Prati Bölgesi: Arzu ve ŞüpheFilmde en yoğun kullanılan yerlerden biri, zarif Umbertino tarzı cepheleri, uzun ağaçlı caddeleri ve gizli avlulara bakan sessiz balkonlarıyla Prati mahallesidir . Mariela Garriga'nın canlandırdığı Luca'nın gizemli komşusu Amanda, bu binalardan birinde yaşamaktadır. Luca, dairesinin penceresinden Amanda'yı günlük rutinleri sırasında gözlemler: bir dans, bir kadeh şarap, fısıldayarak yapılan bir telefon görüşmesi. "Casusluk" sahneleri yavaş ve kesin bir şekilde çekilerek, iki daire arasındaki fiziksel mesafe ve kahramanın büyüyen takıntısı vurgulanır. Atmosfer erotik gerilimle, ancak aynı zamanda belirsizlik ve tehlikeyle doludur. Prati, bir iç dramanın, mahremiyetin sınırlarını aşarak bir istilaya dönüşen bir bakışın sahnesi haline gelir.
Olgiata: Doğa, Yalnızlık ve ŞaşkınlıkKentsel ortamın tam tersine, filmin en "açık" sahnelerinden bazıları Roma'nın kuzeyindeki Olgiata'nın yerleşim ve yarı kırsal bölgesinde çekildi. Burada, yeşillikler ve sessiz sokaklarla çevrili villalarda, birkaç yansıma ve kopuş anı yaşanıyor. Önemli bir sahne, Luca'nın bir an huzur arayarak şehrin dışındaki bir eve tek başına gitmesidir.

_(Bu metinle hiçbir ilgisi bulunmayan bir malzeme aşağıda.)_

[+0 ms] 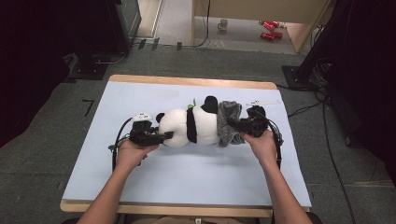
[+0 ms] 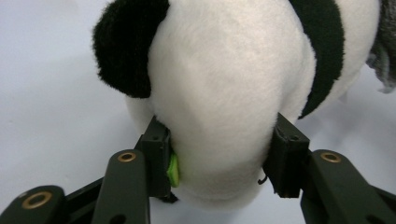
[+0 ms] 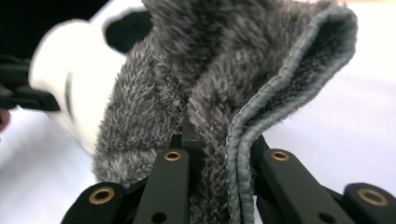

Ağaçların arasında yürür, bahçede sigara içer, ancak doğanın dinginliği iç kargaşasını yatıştıramaz. Amanda da bu konumda, Luca ile samimi ve askıya alınmış bir anı paylaştığı belirsiz ve neredeyse rüya gibi bir sahnede belirir. Özgürlük yanılsaması yalnızca belirgindir: kırsalda bile, karakter dürtülerinin tutsağı olmaya devam eder.